GOAL OF THE EXERCISE ->
Give back the entire listing below, unaltered.

BEGIN SUPPLIED INFORMATION

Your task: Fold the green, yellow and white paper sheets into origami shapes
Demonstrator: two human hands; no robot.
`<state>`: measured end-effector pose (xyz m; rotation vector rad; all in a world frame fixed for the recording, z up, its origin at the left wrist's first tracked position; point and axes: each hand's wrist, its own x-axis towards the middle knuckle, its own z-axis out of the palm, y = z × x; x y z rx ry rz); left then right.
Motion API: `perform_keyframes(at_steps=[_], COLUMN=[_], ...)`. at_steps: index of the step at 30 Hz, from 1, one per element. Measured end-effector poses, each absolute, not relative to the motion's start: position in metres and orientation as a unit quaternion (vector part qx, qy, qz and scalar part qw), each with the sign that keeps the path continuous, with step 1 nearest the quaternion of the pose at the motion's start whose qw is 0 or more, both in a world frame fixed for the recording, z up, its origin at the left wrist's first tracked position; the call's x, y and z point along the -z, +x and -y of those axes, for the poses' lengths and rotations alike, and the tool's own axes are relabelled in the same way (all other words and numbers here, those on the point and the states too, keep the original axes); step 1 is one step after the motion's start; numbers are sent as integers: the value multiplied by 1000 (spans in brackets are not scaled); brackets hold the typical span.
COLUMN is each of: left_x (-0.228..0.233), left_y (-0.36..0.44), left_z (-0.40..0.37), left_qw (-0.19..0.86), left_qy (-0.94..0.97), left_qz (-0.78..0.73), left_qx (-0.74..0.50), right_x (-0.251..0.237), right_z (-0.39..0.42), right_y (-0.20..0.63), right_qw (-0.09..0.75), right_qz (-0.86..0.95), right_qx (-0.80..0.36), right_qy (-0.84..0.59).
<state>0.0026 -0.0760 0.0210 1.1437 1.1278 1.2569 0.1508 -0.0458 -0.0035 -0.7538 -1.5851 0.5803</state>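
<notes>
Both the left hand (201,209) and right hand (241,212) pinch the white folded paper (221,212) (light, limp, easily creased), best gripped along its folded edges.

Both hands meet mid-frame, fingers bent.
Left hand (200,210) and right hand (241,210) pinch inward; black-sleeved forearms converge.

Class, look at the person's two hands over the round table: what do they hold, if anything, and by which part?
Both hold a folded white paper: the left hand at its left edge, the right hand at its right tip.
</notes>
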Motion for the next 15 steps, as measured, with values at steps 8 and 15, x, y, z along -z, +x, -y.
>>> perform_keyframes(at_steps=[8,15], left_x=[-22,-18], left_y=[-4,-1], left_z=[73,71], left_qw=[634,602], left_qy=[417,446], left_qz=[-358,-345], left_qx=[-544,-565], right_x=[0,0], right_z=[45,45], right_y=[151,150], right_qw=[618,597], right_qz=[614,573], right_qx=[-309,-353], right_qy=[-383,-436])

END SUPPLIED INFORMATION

REPLY ->
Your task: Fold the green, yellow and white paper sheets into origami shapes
Demonstrator: two human hands; no robot.
`<state>`: measured end-effector pose (xyz m; rotation vector rad; all in a world frame fixed for the recording, z up, its origin at the left wrist's first tracked position; point and axes: each hand's wrist, its own x-axis towards the middle knuckle, its own z-axis out of the palm, y = z × x; x y z rx ry rz); left then right.
Motion API: `perform_keyframes(at_steps=[_], COLUMN=[_], ...)`. at_steps: index of the step at 30 Hz, from 1, one per element. Measured end-effector poses, each absolute, not relative to the motion's start: position in metres and orientation as a unit quaternion (vector part qx, qy, qz and scalar part qw), each with the sign that keeps the path continuous, with step 1 nearest the quaternion of the pose at the motion's start whose qw is 0 or more, both in a world frame fixed for the recording, z up, its origin at the left wrist's first tracked position; the call's x, y and z point along the -z, +x and -y of those axes, for the poses' lengths and rotations alike, and the tool's own axes are relabelled in the same way (all other words and numbers here, those on the point and the states too, keep the original axes); step 1 is one step after the motion's start; numbers are sent as integers: the value multiplied by 1000 (spans in brackets are not scaled); brackets hold the typical span.
COLUMN is each of: left_x (-0.228..0.233), left_y (-0.36..0.44), left_z (-0.40..0.37), left_qw (-0.19..0.86), left_qy (-0.94..0.97), left_qz (-0.78..0.73), left_qx (-0.74..0.50), right_x (-0.251..0.237), right_z (-0.39..0.42), right_y (-0.20..0.63), right_qw (-0.09..0.75), right_qz (-0.86..0.95), right_qx (-0.80..0.36), right_qy (-0.84..0.59).
<state>0.0026 -0.0760 0.0210 1.1437 1.1278 1.2569 0.1508 -0.0458 -0.0035 -0.7538 -1.5851 0.5803</state>
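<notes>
Both the left hand (201,209) and right hand (241,212) pinch the white folded paper (221,212) (light, limp, easily creased), best gripped along its folded edges.

Both hands meet mid-frame, fingers bent.
Left hand (200,210) and right hand (241,210) pinch inward; black-sleeved forearms converge.

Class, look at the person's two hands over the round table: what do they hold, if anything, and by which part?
Both hold a folded white paper: the left hand at its left edge, the right hand at its right tip.
</notes>
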Motion for the next 15 steps, as measured, with values at steps 8 and 15, x, y, z along -z, +x, -y.
>>> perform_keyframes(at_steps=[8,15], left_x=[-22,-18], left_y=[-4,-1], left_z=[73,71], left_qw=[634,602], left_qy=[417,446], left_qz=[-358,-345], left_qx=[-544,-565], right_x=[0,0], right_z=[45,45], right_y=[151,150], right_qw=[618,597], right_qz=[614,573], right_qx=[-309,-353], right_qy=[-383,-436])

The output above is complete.